> [ASSIGNMENT] From the line that contains "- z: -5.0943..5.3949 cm" to the last line of the data below, transcribe every line exactly. Do not include the pictures.

> [RAW DATA]
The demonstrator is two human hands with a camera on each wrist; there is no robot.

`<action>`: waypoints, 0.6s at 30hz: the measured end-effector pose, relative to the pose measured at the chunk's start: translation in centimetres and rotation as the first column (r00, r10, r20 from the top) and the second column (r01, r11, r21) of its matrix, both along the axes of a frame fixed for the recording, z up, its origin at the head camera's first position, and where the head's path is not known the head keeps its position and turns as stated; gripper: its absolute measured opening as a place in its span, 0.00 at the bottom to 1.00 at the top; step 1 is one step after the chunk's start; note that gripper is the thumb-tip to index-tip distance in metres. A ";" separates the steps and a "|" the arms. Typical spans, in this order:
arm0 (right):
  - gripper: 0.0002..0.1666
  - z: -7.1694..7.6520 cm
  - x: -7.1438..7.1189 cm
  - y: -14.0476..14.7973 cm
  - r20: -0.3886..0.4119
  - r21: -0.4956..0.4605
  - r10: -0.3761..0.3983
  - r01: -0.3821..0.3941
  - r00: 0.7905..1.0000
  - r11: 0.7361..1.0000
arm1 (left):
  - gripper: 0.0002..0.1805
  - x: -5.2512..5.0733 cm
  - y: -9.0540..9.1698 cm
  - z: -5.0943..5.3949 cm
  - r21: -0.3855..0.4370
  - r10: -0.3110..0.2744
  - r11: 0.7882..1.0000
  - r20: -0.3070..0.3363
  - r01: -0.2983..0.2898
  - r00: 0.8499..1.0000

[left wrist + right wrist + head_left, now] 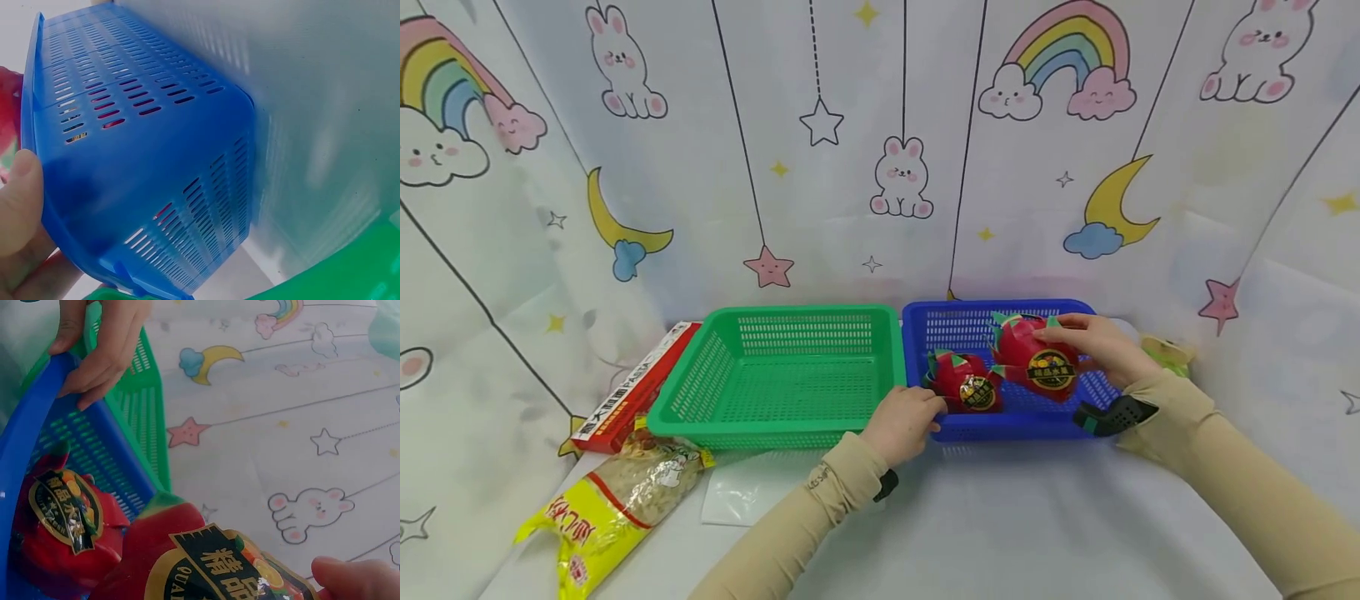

> [OUTPUT BELOW]
  - z: -5.0943..5.3949 cm
  - r21: -0.3855..0.4370
  - r10: -0.3110..0.2744
  - r11: 0.7882..1.0000
  - r20: -0.3070..0.3363
  - r01: -0.2983..0.2898
  - r00: 0.8499..1.0000

[left wrist + right wrist + head_left, now] 

What the exercise required has been answered in full.